(Listed records)

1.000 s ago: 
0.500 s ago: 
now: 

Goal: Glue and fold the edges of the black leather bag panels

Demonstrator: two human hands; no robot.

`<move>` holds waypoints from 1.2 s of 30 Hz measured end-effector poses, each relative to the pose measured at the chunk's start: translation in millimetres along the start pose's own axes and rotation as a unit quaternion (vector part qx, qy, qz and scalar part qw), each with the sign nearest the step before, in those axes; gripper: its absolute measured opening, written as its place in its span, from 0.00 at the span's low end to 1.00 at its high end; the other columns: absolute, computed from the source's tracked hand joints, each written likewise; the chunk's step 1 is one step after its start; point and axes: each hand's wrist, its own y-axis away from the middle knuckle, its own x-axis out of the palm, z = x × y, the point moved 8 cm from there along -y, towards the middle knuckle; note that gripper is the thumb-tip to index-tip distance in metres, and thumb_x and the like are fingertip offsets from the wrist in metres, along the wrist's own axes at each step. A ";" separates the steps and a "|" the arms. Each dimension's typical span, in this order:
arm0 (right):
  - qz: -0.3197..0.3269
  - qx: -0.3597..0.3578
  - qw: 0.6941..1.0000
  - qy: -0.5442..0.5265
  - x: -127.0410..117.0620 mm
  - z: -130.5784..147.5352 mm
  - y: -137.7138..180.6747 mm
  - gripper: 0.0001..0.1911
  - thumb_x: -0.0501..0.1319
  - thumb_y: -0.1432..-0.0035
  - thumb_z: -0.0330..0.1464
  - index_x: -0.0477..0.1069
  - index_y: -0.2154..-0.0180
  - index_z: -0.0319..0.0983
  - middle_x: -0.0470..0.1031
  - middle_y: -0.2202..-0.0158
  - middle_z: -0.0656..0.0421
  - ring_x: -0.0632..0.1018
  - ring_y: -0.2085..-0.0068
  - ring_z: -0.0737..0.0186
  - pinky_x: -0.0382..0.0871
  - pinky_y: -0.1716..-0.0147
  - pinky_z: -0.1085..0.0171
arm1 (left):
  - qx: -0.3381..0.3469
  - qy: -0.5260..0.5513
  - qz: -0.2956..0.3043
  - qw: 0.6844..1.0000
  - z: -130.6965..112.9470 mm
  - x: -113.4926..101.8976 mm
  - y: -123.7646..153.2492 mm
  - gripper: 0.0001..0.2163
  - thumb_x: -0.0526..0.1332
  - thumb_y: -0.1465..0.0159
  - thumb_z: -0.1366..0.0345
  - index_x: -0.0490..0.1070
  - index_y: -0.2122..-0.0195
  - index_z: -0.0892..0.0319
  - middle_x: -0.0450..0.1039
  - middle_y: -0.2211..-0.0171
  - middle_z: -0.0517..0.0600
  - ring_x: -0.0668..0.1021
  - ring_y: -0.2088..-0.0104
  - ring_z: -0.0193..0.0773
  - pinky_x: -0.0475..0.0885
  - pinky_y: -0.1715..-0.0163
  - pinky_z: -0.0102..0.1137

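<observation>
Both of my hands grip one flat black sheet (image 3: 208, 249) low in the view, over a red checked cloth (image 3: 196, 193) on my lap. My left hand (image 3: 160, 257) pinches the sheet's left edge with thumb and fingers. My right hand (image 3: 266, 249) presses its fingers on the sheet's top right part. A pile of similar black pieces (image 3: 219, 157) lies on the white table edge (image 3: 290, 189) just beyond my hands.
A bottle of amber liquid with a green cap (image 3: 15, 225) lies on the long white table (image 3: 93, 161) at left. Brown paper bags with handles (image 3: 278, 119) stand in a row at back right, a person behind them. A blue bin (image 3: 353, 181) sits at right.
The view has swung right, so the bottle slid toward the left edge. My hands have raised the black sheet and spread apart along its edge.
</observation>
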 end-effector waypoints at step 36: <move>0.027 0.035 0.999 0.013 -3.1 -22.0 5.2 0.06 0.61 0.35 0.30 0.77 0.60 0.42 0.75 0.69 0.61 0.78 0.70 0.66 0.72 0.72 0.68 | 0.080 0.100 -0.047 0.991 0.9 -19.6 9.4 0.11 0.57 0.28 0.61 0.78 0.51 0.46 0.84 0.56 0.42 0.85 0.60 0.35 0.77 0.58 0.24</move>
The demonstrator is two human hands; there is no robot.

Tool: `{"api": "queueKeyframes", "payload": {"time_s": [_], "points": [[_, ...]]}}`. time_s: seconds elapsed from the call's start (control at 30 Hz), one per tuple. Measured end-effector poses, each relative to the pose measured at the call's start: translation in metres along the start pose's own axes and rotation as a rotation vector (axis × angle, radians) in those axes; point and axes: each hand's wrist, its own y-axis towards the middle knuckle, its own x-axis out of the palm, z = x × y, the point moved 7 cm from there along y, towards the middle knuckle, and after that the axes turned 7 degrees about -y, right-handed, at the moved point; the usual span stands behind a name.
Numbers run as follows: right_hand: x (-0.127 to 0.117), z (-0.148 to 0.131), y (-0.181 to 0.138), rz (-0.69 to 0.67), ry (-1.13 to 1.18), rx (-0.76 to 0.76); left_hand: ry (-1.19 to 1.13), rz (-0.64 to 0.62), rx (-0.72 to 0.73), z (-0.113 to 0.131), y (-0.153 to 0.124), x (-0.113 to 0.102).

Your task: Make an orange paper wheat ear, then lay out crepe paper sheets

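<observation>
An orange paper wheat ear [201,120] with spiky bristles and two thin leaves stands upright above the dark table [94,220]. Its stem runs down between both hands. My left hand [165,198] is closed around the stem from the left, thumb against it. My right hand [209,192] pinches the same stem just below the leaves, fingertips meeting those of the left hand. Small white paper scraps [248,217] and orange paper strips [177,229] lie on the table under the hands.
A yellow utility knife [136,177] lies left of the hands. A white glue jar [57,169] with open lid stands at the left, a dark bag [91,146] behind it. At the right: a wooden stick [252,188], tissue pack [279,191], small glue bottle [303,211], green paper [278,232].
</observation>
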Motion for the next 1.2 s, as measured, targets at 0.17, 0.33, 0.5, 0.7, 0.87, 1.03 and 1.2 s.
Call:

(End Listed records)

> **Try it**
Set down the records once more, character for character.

> **Exercise output**
1.000 s ago: 
0.500 s ago: 
now: 

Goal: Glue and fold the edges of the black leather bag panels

Demonstrator: two human hands; no robot.

`<move>` holds waypoints from 1.2 s of 30 Hz measured end-effector poses, each relative to the pose measured at the chunk's start: translation in millimetres along the start pose's own axes and rotation as a unit quaternion (vector part qx, qy, qz and scalar part qw), each with the sign nearest the step before, in those axes; gripper: its absolute measured opening, written as its place in its span, from 0.00 at the span's low end to 1.00 at its high end; the other columns: absolute, computed from the source's tracked hand joints, each written likewise; the chunk's step 1 is one step after its start; point and axes: each hand's wrist, its own y-axis away from the middle knuckle, its own x-axis out of the palm, z = x × y, the point moved 8 cm from there along -y, towards the middle knuckle; note that gripper is the thumb-tip to index-tip distance in metres, and thumb_x and the like are fingertip offsets from the wrist in metres, along the wrist's own axes at each step. A ";" separates the steps and a "|" the arms. Each dimension's typical span, in this order:
arm0 (right):
  - qz: -0.3197..0.3269
  - qx: -0.3597..0.3578
  - qw: 0.6941..1.0000
  - qy: -0.5442..0.5265
  - x: -127.0410..117.0620 mm
  - z: -130.5784..147.5352 mm
  - y: -137.7138..180.6747 mm
  - gripper: 0.0001..0.1911
  - thumb_x: -0.0501..0.1319
  - thumb_y: -0.1432..-0.0035
  - thumb_z: -0.0330..0.1464
  - index_x: -0.0477..0.1069
  - index_y: -0.2154..-0.0180
  - index_z: -0.0319..0.0983
  - middle_x: -0.0470..0.1031
  - middle_y: -0.2202..-0.0158
  - middle_z: -0.0656..0.0421
  - ring_x: -0.0632..0.1018
  - ring_y: -0.2085..-0.0068
  - ring_z: -0.0737..0.0186
  - pinky_x: -0.0382..0.0871
  - pinky_y: -0.1716..-0.0147
  - pinky_z: -0.1085..0.0171
arm1 (left):
  - qx: -0.3381..0.3469
  - qy: -0.5260..0.5513
  - qz: -0.2956..0.3043
  - qw: 0.6844..1.0000
  - z: -130.6965..112.9470 mm
  - x: -113.4926..101.8976 mm
  - y: -123.7646..153.2492 mm
  - gripper: 0.0001..0.2163
  - thumb_x: -0.0526..0.1332
  - thumb_y: -0.1465..0.0159
  - thumb_z: -0.1366..0.0345
  - index_x: -0.0490..0.1070
  - index_y: -0.2122..-0.0195
  - index_z: -0.0892..0.0319
  - middle_x: -0.0450..0.1039
  - middle_y: -0.2211..-0.0171
  - middle_z: -0.0517..0.0600
  - ring_x: -0.0668..0.1021
  - ring_y: -0.2088..-0.0104
  - ring_z: -0.0193..0.0773
  - pinky_x: -0.0475..0.0885
  - pinky_y: -0.1715..-0.0163
  - pinky_z: -0.0102..0.1137

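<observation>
Both of my hands grip one flat black sheet (image 3: 208, 249) low in the view, over a red checked cloth (image 3: 196, 193) on my lap. My left hand (image 3: 160, 257) pinches the sheet's left edge with thumb and fingers. My right hand (image 3: 266, 249) presses its fingers on the sheet's top right part. A pile of similar black pieces (image 3: 219, 157) lies on the white table edge (image 3: 290, 189) just beyond my hands.
A bottle of amber liquid with a green cap (image 3: 15, 225) lies on the long white table (image 3: 93, 161) at left. Brown paper bags with handles (image 3: 278, 119) stand in a row at back right, a person behind them. A blue bin (image 3: 353, 181) sits at right.
The view has swung right, so the bottle slid toward the left edge. My hands have raised the black sheet and spread apart along its edge.
</observation>
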 end-effector waypoints at step 36: <move>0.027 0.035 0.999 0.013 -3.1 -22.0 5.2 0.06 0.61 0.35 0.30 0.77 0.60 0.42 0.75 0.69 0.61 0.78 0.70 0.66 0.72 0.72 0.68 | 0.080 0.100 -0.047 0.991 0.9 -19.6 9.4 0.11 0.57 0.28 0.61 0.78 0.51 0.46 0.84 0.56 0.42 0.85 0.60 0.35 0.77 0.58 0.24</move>
The demonstrator is two human hands; there is no robot.

Tool: `{"api": "queueKeyframes", "payload": {"time_s": [_], "points": [[_, ...]]}}`. time_s: seconds elapsed from the call's start (control at 30 Hz), one per tuple. Measured end-effector poses, each relative to the pose measured at the call's start: translation in metres along the start pose's own axes and rotation as a rotation vector (axis × angle, radians) in those axes; point and axes: each hand's wrist, its own y-axis towards the middle knuckle, its own x-axis out of the palm, z = x × y, the point moved 7 cm from there along y, towards the middle knuckle, and after that the axes turned 7 degrees about -y, right-handed, at the moved point; the usual span stands behind a name.
Numbers run as follows: right_hand: x (-0.127 to 0.117), z (-0.148 to 0.131), y (-0.181 to 0.138), rz (-0.69 to 0.67), ry (-1.13 to 1.18), rx (-0.76 to 0.76); left_hand: ry (-1.19 to 1.13), rz (-0.64 to 0.62), rx (-0.72 to 0.73), z (-0.113 to 0.131), y (-0.153 to 0.124), x (-0.113 to 0.102).

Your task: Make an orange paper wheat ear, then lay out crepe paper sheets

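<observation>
An orange paper wheat ear [201,120] with spiky bristles and two thin leaves stands upright above the dark table [94,220]. Its stem runs down between both hands. My left hand [165,198] is closed around the stem from the left, thumb against it. My right hand [209,192] pinches the same stem just below the leaves, fingertips meeting those of the left hand. Small white paper scraps [248,217] and orange paper strips [177,229] lie on the table under the hands.
A yellow utility knife [136,177] lies left of the hands. A white glue jar [57,169] with open lid stands at the left, a dark bag [91,146] behind it. At the right: a wooden stick [252,188], tissue pack [279,191], small glue bottle [303,211], green paper [278,232].
</observation>
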Motion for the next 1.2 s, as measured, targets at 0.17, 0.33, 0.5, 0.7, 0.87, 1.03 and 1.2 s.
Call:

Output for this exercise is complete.